Saved entries:
= = = =
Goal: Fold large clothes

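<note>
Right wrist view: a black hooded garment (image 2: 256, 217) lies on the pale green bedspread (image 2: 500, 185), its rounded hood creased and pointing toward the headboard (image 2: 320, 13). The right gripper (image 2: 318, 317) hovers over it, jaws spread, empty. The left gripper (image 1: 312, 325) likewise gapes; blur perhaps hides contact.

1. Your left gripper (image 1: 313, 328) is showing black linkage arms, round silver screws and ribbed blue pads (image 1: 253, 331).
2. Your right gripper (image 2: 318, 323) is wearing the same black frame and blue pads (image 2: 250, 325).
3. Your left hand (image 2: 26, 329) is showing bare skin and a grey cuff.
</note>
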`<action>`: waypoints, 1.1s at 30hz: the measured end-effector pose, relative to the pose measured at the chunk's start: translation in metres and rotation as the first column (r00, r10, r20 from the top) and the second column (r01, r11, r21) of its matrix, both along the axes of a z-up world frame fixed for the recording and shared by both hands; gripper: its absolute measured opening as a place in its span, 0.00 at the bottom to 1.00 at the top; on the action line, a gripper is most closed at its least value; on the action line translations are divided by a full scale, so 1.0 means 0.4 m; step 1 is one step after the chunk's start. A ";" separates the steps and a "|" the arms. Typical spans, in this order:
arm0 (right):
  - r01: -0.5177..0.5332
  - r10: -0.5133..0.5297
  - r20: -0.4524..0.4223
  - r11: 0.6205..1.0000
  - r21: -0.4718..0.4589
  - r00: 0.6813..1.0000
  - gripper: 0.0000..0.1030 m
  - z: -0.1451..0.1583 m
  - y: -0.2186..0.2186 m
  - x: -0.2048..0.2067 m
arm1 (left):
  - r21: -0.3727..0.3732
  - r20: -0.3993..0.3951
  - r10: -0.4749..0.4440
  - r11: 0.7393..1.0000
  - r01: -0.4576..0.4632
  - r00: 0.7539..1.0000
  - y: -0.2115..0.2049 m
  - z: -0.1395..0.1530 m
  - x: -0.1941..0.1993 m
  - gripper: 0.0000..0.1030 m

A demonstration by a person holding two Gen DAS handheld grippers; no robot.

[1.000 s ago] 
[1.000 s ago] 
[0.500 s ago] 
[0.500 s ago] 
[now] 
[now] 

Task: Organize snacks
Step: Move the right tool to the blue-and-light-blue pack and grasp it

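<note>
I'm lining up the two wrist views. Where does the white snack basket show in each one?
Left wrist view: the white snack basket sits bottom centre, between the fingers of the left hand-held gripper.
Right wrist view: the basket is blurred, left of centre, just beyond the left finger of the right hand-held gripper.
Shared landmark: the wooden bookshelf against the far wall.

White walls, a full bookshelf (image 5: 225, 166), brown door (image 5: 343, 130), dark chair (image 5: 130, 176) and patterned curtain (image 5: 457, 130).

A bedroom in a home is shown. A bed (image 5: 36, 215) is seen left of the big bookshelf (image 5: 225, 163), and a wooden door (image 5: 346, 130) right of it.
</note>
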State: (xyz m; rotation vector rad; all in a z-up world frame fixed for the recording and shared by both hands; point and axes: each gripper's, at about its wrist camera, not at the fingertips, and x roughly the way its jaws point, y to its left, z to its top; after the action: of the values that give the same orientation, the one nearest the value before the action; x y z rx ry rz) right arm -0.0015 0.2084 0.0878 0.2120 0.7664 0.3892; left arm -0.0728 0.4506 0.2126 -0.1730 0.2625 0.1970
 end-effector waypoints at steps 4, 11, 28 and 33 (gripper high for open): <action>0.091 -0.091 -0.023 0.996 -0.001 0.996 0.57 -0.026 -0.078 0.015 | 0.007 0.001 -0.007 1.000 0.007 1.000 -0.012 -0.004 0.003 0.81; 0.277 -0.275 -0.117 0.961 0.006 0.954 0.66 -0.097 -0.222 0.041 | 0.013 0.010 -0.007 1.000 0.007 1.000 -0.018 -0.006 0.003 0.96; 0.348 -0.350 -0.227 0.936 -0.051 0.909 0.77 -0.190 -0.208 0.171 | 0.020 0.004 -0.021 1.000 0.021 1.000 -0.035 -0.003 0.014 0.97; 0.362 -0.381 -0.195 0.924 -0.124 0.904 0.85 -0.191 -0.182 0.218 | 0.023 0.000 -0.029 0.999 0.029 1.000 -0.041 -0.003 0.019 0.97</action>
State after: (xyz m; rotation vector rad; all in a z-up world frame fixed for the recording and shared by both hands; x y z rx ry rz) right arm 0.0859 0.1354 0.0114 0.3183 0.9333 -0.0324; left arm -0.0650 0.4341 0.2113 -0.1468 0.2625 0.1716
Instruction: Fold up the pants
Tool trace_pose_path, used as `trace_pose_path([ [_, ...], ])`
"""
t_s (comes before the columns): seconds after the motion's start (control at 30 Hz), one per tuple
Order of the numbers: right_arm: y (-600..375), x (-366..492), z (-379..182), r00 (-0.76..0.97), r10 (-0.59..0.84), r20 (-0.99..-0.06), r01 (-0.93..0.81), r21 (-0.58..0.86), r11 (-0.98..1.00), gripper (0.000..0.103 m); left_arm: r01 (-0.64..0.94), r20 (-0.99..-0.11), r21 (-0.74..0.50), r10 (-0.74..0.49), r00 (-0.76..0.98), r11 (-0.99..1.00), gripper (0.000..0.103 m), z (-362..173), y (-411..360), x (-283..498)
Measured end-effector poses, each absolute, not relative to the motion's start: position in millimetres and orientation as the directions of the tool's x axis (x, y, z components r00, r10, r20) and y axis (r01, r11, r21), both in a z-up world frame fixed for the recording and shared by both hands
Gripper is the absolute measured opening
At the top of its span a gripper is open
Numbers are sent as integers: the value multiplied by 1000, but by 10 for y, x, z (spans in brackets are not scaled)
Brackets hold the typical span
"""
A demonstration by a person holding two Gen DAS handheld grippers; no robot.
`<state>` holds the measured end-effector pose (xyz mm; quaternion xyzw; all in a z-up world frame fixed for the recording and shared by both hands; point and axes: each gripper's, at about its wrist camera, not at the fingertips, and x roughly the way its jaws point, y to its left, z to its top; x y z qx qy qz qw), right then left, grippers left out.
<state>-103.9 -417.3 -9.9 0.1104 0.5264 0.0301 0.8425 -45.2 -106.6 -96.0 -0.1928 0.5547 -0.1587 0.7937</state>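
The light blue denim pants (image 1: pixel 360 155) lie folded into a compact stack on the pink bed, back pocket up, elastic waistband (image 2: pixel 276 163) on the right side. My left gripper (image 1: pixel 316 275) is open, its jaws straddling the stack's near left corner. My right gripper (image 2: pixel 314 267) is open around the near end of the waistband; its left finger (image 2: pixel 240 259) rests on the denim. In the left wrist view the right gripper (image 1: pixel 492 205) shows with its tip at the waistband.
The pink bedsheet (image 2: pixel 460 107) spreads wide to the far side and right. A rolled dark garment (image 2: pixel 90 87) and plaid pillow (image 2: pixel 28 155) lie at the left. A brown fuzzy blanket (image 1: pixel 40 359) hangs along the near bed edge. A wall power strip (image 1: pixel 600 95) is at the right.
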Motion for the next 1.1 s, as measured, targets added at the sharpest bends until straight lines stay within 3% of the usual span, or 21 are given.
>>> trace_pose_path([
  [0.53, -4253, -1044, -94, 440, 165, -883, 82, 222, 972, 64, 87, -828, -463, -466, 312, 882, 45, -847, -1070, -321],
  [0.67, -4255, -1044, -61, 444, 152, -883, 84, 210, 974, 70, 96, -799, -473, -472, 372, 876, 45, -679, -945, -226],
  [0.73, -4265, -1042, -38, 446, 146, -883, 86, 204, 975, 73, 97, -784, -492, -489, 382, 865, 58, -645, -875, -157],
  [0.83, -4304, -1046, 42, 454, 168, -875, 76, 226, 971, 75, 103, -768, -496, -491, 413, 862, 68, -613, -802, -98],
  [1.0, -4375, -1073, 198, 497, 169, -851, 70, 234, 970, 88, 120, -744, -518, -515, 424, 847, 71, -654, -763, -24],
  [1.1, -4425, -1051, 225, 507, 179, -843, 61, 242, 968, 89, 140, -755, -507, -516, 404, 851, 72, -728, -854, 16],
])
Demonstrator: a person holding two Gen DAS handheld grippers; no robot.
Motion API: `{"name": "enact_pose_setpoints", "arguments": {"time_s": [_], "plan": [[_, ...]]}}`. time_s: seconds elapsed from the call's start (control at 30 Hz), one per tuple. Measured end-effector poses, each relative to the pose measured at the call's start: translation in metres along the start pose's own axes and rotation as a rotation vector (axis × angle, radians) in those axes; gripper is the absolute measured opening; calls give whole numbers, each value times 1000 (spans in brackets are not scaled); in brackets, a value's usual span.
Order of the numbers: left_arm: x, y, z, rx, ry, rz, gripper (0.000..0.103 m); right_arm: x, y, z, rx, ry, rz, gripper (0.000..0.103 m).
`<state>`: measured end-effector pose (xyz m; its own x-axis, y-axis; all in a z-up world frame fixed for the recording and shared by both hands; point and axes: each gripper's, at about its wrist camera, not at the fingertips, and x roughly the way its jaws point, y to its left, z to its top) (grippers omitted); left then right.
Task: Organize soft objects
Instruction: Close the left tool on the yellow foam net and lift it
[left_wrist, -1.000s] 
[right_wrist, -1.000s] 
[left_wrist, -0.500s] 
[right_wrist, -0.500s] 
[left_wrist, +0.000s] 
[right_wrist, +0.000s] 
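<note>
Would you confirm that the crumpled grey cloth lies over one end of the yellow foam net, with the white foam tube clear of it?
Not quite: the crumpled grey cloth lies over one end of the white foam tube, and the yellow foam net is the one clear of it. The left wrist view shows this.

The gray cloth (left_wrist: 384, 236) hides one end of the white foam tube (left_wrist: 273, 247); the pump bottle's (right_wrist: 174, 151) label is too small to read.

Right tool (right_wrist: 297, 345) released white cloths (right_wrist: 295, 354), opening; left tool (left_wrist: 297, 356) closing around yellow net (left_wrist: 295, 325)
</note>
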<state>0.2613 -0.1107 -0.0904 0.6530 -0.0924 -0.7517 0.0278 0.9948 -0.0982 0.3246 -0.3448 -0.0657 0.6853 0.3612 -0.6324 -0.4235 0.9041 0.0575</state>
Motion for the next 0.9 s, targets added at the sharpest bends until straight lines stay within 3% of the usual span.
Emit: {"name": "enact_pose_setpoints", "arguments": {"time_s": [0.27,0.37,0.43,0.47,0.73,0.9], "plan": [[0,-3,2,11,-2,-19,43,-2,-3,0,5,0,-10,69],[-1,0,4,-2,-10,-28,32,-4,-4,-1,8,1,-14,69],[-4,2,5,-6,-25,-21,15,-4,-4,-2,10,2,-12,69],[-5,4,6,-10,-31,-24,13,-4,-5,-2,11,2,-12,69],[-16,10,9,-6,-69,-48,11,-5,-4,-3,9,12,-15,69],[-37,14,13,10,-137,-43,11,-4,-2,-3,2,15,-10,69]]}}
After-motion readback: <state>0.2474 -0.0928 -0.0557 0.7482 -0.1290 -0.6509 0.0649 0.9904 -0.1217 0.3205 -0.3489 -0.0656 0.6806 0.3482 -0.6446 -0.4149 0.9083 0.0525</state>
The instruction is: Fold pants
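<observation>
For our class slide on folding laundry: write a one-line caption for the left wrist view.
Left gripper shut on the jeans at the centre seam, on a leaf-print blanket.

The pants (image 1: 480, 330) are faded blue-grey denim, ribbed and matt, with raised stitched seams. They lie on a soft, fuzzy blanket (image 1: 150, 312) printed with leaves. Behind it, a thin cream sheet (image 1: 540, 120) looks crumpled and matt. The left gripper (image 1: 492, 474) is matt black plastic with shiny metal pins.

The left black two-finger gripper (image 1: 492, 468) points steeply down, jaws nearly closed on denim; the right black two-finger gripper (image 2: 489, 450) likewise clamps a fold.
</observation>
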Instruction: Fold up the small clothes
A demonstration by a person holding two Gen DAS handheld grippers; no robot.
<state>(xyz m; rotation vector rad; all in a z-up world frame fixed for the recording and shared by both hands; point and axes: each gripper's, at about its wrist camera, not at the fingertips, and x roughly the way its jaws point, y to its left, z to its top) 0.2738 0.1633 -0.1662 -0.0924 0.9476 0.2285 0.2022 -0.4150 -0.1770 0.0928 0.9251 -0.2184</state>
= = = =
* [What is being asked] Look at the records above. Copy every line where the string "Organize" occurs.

* [Output for this exercise]
Task: Organize snacks
Task: Organize soft objects

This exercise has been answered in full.